I love this quote, and it seems to me to go with the picture over here. Because it's all about frame of mind. If you focus on the long, slippery, empty road, it's a rainy day...but if you focus on the sky, you can see the sun beginning to break through the clouds, the lushness of the green grass and trees, and you can see that the day is about to change.

Around here, this would turn into a muggy, humid yukky afternoon. The kind that requires a lot of cold beverages and a cool pool to float in. I imagine, with the mountains in the background, that maybe it wouldn't be so humid in the picture. Maybe the ground would remain wet and maybe the leaves on the trees would make that slippery sound as I walk through, and maybe the road would make that swooshy sound if a car were to pass by.

Back to the quote. To me, art is an amazing painting or a great photograph or a really well made quilt. It is something that I can look at, something I can't touch (because museums frown on that sort of thing), and that ability to only look and imagine might, in turn, change the way I look at things.

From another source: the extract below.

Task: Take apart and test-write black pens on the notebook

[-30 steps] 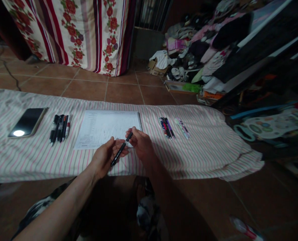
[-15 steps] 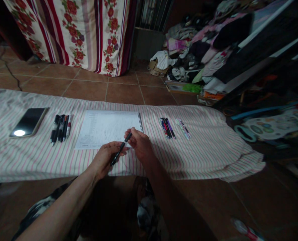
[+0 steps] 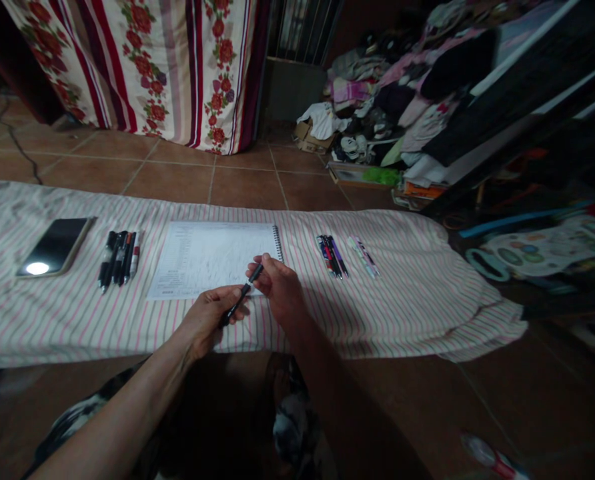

Which, I suppose, means the books I read (and write) are, in fact, art. Because while I can touch the cover, I can't reach out and touch the sunrise or the first kiss or that horrible, terrible black moment when all is lost. I can experience those things, but I can't touch them. Like I can't touch the paintings at the museum or the quilts on display at the county fair. However, if you ever hear me say something like, "I'm an ahhhtist", please feel free to slap me about the head, mmmkay? Back to the topic of art.

There are days when I look at my computer and I am the rainy, slippery, lonely road: I need to be avoided. I'm focusing on what is wrong with my book or characters or whatever kerfuffle abounds on the interwebz that day. Lately there seems to be a new kerfuffle every day and it's maddening and its tiring and I'm getting of the subject really quickly, aren't I? Those are the days when I'm in the wrong frame of mind. I'm missing that beautiful moment when the sunshine (a review, a new contract, a kind word from my agent or editor) breaks through  to change the day.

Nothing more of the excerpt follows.